> TASK DETAILS
Retype, exactly as they appear below, the lines between the line holding "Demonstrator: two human" and the line holding "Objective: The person", both ends included.

> DATASET SECTION
----------------------------------------
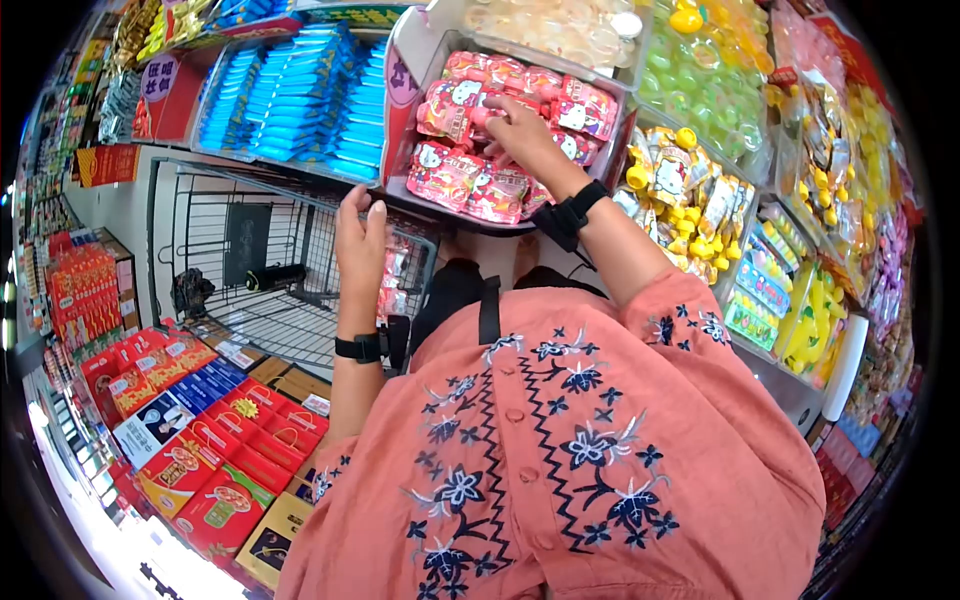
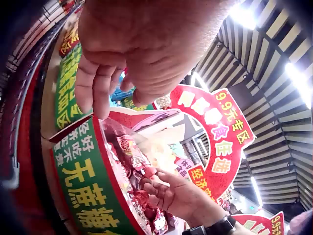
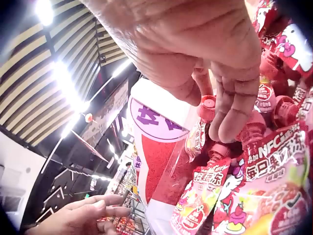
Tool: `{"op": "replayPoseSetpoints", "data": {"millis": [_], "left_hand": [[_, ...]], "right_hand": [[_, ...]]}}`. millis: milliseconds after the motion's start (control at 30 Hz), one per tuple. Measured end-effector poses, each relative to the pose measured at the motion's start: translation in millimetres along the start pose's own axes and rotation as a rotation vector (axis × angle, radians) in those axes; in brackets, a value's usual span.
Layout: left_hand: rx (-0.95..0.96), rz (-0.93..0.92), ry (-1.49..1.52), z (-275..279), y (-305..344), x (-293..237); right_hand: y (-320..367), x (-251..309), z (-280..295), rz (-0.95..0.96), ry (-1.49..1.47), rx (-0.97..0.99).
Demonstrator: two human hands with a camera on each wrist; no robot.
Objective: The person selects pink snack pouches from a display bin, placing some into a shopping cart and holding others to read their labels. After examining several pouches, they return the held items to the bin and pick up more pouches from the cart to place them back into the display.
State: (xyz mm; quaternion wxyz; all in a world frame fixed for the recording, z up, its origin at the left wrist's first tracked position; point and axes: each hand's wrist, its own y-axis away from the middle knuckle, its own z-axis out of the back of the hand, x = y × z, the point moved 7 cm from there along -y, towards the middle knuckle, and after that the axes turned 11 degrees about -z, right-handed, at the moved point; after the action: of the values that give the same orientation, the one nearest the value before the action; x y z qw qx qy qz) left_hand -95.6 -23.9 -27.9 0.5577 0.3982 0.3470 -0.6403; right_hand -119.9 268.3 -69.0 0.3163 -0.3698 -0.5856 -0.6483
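Note:
My right hand [image 1: 525, 140] reaches into a clear bin [image 1: 525, 225] of pink and red jelly pouches [image 1: 465, 180] with cartoon cat prints and screw caps. In the right wrist view its thumb and fingers are around the red cap [image 3: 208, 106] of one pouch, pinching it. That pouch [image 2: 128, 152] leans against the bin wall in the left wrist view. My left hand [image 1: 360, 245] holds nothing. It hovers near the bin's front left corner, over the edge of the shopping cart, with its fingers loosely extended.
A wire shopping cart [image 1: 265, 215] stands left of my body, with a black object [image 1: 275, 277] in it. Blue packets [image 1: 305, 100] fill the neighbouring bin. Yellow-capped pouches [image 1: 690, 200] and green jelly cups [image 1: 690, 90] are on the right. Red gift boxes [image 1: 240, 430] lie stacked at lower left.

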Motion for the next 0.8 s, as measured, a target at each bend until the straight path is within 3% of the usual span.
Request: {"op": "replayPoseSetpoints", "data": {"millis": [333,633,800], "left_hand": [[0.057,0.06,0.048,-7,23,24],[0.097,0.089,0.046,-14,22,30],[0.1,0.122,0.04,-13,27,26]], "right_hand": [[-1,-13,-14,0.037,0.183,-0.028],[-3,-14,-13,0.039,0.124,0.065],[-5,-12,-14,0.021,0.141,0.009]]}}
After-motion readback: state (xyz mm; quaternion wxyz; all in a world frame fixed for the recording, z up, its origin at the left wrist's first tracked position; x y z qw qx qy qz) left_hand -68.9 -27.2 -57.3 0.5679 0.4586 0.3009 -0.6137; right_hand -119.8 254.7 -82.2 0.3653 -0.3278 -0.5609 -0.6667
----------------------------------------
> RESPONSE TO THE EXERCISE
Demonstrator: two human hands with a camera on each wrist; no robot.
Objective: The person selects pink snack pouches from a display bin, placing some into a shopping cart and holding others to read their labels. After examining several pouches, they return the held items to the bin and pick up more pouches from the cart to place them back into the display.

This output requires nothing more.